Although the tax gains of middle-income families have been significant - compensating for weak earnings growth - the additional spending power has frequently been chipped away. Those with children have faced a steep rise in tuition fees. The cost of a four-year degree at a public university - even after tax credits and grants - has risen steeply in recent years.

"The financial problems of state governments have fuelled a swift rise in tuition fees over recent years and this has been hard for middle-income families whose wages have been only creeping higher," says Sandy Baum, professor of economics at Skidmore College in Saratoga Springs, New York.

Other costs of middle-class living have also outpaced earnings growth.

"It is not just that health-insurance premiums have been rising but the amount most people are having to pay for health costs before the insurance company cuts in has also been climbing," says Gary Claxton, a vice-president of the Kaiser Family Foundation, a think-tank. "The result is a fairly dramatic rise in the amount people are having to find out of their own pockets for healthcare."

Add in the rising cost of petrol and a middle-income family whose children have left home are barely 1 per cent better off since Bush came to power, according to estimates by the Brookings Institution, a think- tank. Mr Kerry's plan is a politically shrewd combination of tax cuts and benefit increases. By using tax credits to help the middle class, he is able to claim that he will both cut taxes and promote social welfare without pushing the deficit higher.

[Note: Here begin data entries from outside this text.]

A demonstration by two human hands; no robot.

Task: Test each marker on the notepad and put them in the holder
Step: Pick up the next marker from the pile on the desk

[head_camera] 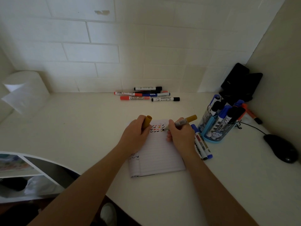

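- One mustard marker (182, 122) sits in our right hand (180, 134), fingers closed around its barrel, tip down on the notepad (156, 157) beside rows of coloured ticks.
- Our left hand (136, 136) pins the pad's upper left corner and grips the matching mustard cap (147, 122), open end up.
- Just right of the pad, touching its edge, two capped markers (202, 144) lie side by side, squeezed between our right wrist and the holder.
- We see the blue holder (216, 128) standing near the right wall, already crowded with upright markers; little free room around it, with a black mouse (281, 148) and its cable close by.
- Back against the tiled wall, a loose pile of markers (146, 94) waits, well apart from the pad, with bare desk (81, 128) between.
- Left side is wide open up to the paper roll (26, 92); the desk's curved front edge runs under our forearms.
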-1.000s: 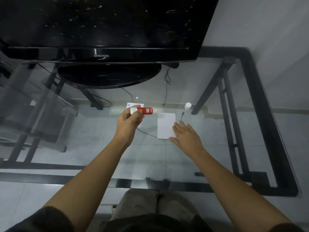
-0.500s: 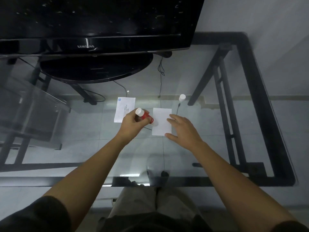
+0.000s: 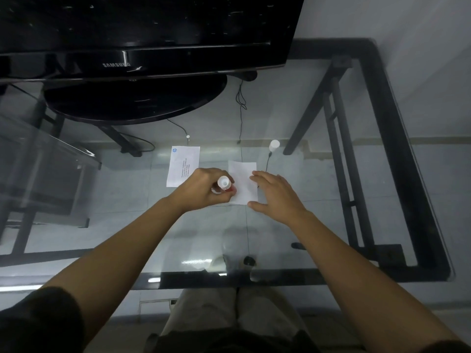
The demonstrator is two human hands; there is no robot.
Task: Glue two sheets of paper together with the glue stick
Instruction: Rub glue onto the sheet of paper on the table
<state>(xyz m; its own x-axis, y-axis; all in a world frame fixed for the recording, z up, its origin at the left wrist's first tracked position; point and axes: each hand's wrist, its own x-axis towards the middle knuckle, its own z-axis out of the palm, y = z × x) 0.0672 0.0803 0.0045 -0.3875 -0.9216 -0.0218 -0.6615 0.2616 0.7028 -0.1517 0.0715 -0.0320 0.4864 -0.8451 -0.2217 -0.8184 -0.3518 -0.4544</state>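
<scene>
head view: only cam, looked down thru glass table [image 3: 318, 225]
left hand [image 3: 204, 191]: fingers curled tight round glue stick [image 3: 224, 184], gripping it
glue stick pos: in left fist, at left edge of blank sheet [image 3: 243, 182]; whether tip touched paper, can't tell, fist hid it
glue stick axis: long axis near vertical, roughly along cam line of sight, so seen end-on; white round end faced up at cam, red body below, working end pointed down at sheet/table
right hand [image 3: 276, 197]: fingers spread flat, holding nothing; fingertips on right edge of blank sheet, thumb near its lower-right corner
blank sheet: flat on glass, long axis ran away from person, btwn the two hands
printed sheet [image 3: 183, 165]: flat, just left of blank one, near corner under left hand; long axis also away from person
cap [image 3: 274, 145]: white, stood on glass beyond blank sheet, apart from it
step (judged): glue application to blank sheet, not yet clearly started
how to do well: keep right hand pinning sheet, glass is slick so paper will skid; stroke away from pinned edge w/ light pressure, keep stick upright, cover edges + corners
</scene>
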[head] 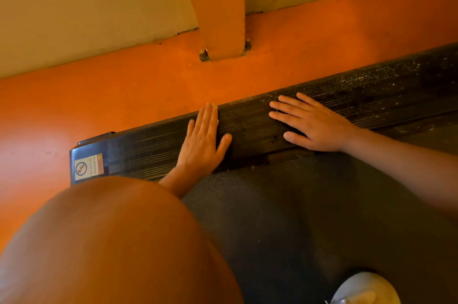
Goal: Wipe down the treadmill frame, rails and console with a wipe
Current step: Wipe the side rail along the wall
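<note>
The treadmill's black ribbed side rail [250, 127] runs from lower left to upper right, dusty with pale specks toward the right. My left hand [203, 142] lies flat on the rail with straight fingers; a small pale edge, possibly a wipe [217, 115], peeks out beside its fingertips. My right hand [312, 125] presses flat on the rail further right, fingers spread, holding nothing visible. The rail's end cap [89, 162] carries a warning sticker.
The dark running belt [309, 204] lies below the rail. An orange floor [124, 95] borders the rail, with an orange bolted post [218, 18] against a beige wall. My bare knee [111, 241] fills the lower left and a white shoe [364, 288] shows at the bottom.
</note>
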`<move>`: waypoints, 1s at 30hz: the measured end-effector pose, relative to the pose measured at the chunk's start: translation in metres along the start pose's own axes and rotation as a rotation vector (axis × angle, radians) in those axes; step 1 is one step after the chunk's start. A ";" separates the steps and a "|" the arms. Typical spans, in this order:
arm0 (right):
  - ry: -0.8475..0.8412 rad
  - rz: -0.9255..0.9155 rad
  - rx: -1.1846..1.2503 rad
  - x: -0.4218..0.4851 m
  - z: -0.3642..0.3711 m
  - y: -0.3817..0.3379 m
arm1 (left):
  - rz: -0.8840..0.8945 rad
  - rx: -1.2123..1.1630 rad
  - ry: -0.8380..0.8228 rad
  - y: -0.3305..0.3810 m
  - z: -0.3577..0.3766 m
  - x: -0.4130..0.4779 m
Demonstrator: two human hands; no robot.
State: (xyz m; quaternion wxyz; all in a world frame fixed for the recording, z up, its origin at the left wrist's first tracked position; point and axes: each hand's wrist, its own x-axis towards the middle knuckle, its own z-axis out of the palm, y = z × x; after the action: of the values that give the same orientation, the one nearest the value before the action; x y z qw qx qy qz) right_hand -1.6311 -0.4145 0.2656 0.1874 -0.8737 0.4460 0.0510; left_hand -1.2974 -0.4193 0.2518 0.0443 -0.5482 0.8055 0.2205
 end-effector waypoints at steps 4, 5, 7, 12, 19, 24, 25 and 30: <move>-0.009 0.010 0.004 -0.001 -0.001 0.001 | -0.002 -0.016 0.001 0.006 0.000 0.001; -0.004 0.008 0.004 -0.001 -0.001 0.001 | 0.012 -0.028 -0.001 0.010 0.005 -0.014; 0.003 0.004 0.005 0.000 -0.001 0.000 | 0.032 -0.039 -0.023 0.014 0.016 -0.046; 0.001 0.006 0.006 0.000 -0.001 -0.001 | 0.044 0.005 -0.029 0.002 0.013 -0.030; 0.006 -0.003 0.006 0.000 -0.001 0.001 | 0.038 -0.008 -0.036 0.010 0.001 -0.010; 0.019 -0.002 0.007 0.000 0.000 0.000 | 0.104 0.071 -0.070 0.007 0.017 -0.045; 0.019 -0.002 0.006 0.000 0.000 0.000 | 0.092 0.070 -0.055 0.005 0.014 -0.036; 0.013 0.001 0.005 0.000 0.001 0.001 | -0.012 0.001 -0.002 0.008 -0.007 0.016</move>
State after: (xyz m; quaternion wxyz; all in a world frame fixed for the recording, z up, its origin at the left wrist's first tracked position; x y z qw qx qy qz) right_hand -1.6315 -0.4149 0.2647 0.1866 -0.8734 0.4475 0.0445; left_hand -1.3091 -0.4333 0.2556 0.0466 -0.5529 0.8023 0.2201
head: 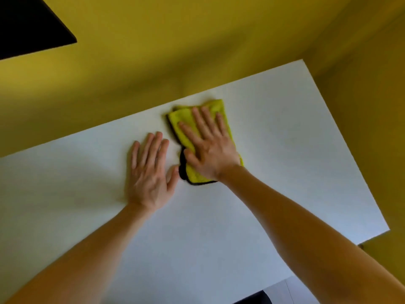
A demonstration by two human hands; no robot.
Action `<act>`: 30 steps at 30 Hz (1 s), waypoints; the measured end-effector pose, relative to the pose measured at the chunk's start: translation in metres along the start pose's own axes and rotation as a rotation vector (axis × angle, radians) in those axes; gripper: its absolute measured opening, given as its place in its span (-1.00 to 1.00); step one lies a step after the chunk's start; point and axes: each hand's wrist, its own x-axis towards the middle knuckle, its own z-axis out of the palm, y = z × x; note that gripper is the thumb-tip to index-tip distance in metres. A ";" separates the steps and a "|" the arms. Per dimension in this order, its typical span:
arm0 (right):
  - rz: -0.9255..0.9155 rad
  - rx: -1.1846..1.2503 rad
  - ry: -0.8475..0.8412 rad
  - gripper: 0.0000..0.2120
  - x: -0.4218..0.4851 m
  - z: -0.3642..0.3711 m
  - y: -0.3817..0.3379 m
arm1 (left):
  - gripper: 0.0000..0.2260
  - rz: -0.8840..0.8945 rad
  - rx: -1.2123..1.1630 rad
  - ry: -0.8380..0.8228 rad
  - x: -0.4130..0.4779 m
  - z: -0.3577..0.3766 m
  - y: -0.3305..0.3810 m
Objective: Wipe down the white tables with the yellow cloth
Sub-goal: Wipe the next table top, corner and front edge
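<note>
Yellow cloth (183,125), folded, lies flat under the straight, spread fingers of the right hand (210,148) near the white table (295,150) far edge; keep even palm pressure while the flat left hand (149,172) braces alongside.

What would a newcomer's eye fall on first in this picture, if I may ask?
The bright yellow cloth stands out first, lying near the far edge of the white table with the right hand pressed flat on it. Just beside it, the left hand rests flat on the tabletop, its thumb close to the cloth's dark border. Behind the table rises a yellow wall.
</note>
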 end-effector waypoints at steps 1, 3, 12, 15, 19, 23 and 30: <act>-0.108 -0.010 -0.027 -0.30 -0.002 0.002 -0.005 | -0.38 -0.003 -0.007 0.001 0.000 0.001 0.000; -0.161 -0.013 -0.021 -0.31 -0.002 0.001 0.022 | -0.38 -0.012 0.002 0.012 -0.001 0.001 0.002; 0.494 -0.005 0.103 -0.21 0.010 -0.015 0.106 | -0.36 -0.030 -0.023 -0.005 -0.002 0.003 0.002; 0.011 -0.021 0.006 -0.23 0.034 -0.001 0.010 | -0.37 -0.030 -0.033 -0.003 -0.001 0.003 0.001; -0.240 -0.021 -0.038 -0.26 0.040 -0.006 0.023 | -0.36 -0.026 -0.025 -0.012 -0.001 0.002 0.001; 0.042 -0.087 0.013 -0.22 0.022 -0.032 0.140 | -0.36 -0.034 -0.038 -0.004 -0.001 0.001 0.003; 0.185 -0.035 0.025 -0.14 0.042 -0.022 0.081 | -0.36 -0.020 -0.026 0.001 0.000 0.002 0.002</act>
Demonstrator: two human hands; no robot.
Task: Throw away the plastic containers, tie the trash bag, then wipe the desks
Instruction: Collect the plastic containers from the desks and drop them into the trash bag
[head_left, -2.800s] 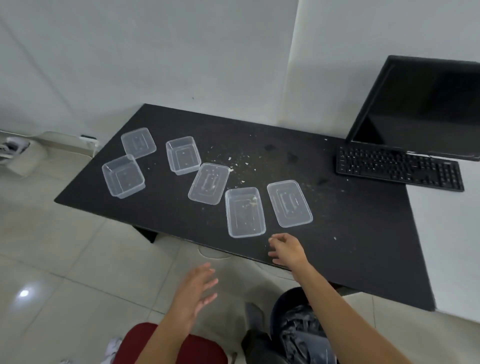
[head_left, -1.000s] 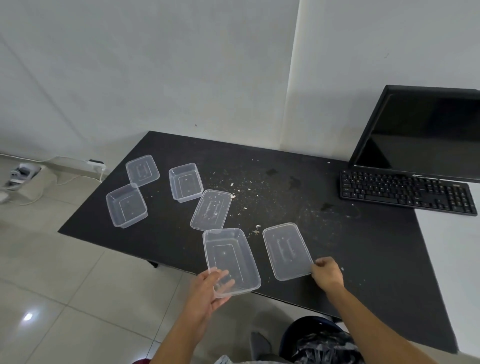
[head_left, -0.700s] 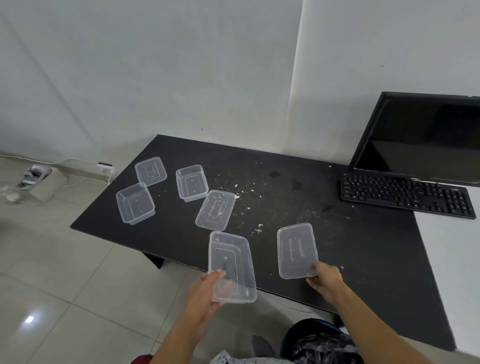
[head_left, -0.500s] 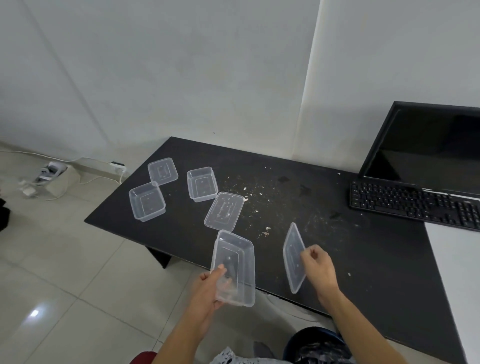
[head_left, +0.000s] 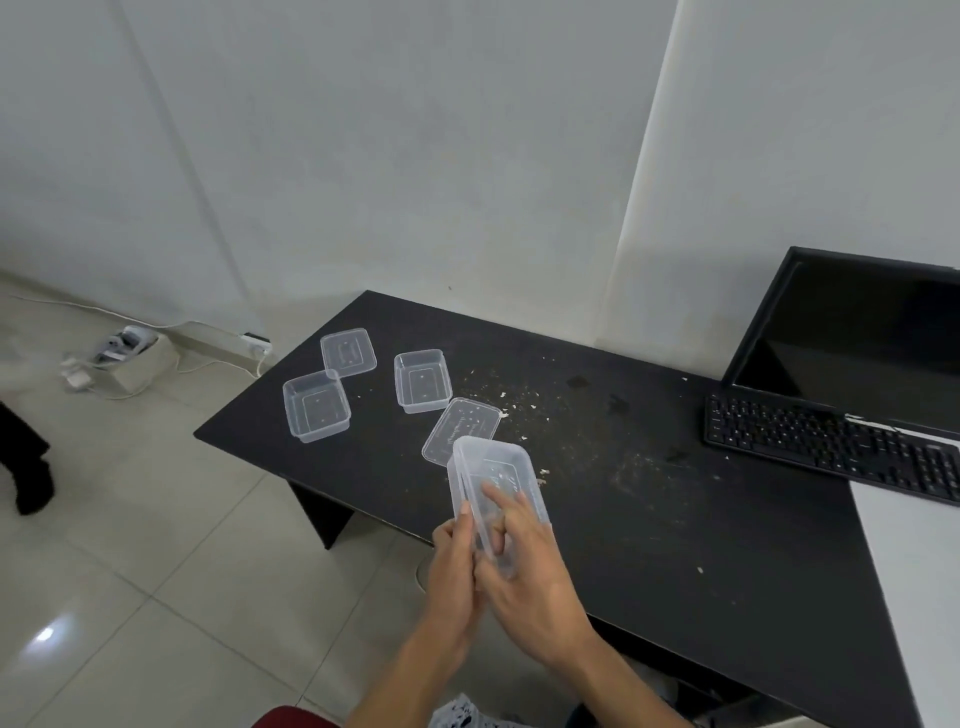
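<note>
Plastic container (head_left: 492, 480), tilted at the desk's (head_left: 675, 525) front edge, is clasped by left grip (head_left: 453, 574) and right grip (head_left: 535, 584); slick plastic could slip and drop.

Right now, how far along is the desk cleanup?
Barely started. Done: nothing visibly. In hand: the left hand and right hand hold one clear tub, seemingly with a lid, above the desk edge. Left: the left tub, middle tub, far lid and near lid, crumbs to wipe, the unseen bag to tie.
</note>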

"This is a very shrewd way of dressing up a Democrat agenda in Republican clothing," says Bob Litan, a Brookings senior fellow. "It is a powerful message if he can get it across effectively."

Mr Kerry said recently: "Under my plan 98 per cent of Americans and 99 per cent of American businesses will get a tax cut."

On education, he proposes extending tax breaks for college tuition by providing credit for $4,000 of college tuition a year. His tax plan attempts to bring down the cost of health and education to middle-class families by revoking tax cuts to the top 3 per cent of US earners with incomes over $200,000.

On health, Mr Kerry offers "reinsurance" for private health plans, with the federal government picking up the tab for 75 per cent of medical bills exceeding $50,000.

Removing these ruinously large bills from the insurance pool would drive down health premiums by as much as 10 per cent, health experts estimate.

Republicans say returning the highest rate of tax, capital gains tax and dividends tax to pre-Bush levels would undermine entrepreneurialism and cost jobs.

"[Kerry's] class-warfare rhetoric would really hurt the economy," Don Nickles, a Republican senator, said recently.

But most economists say the direct effect would be higher disposable income for all but the wealthiest Americans.

"Middle-class families would be better off under Kerry, since federal resources would be diverted away from tax cuts for ultra-high earners into making health and education more affordable for the majority," says Peter Orszag, of Brookings' tax policy centre.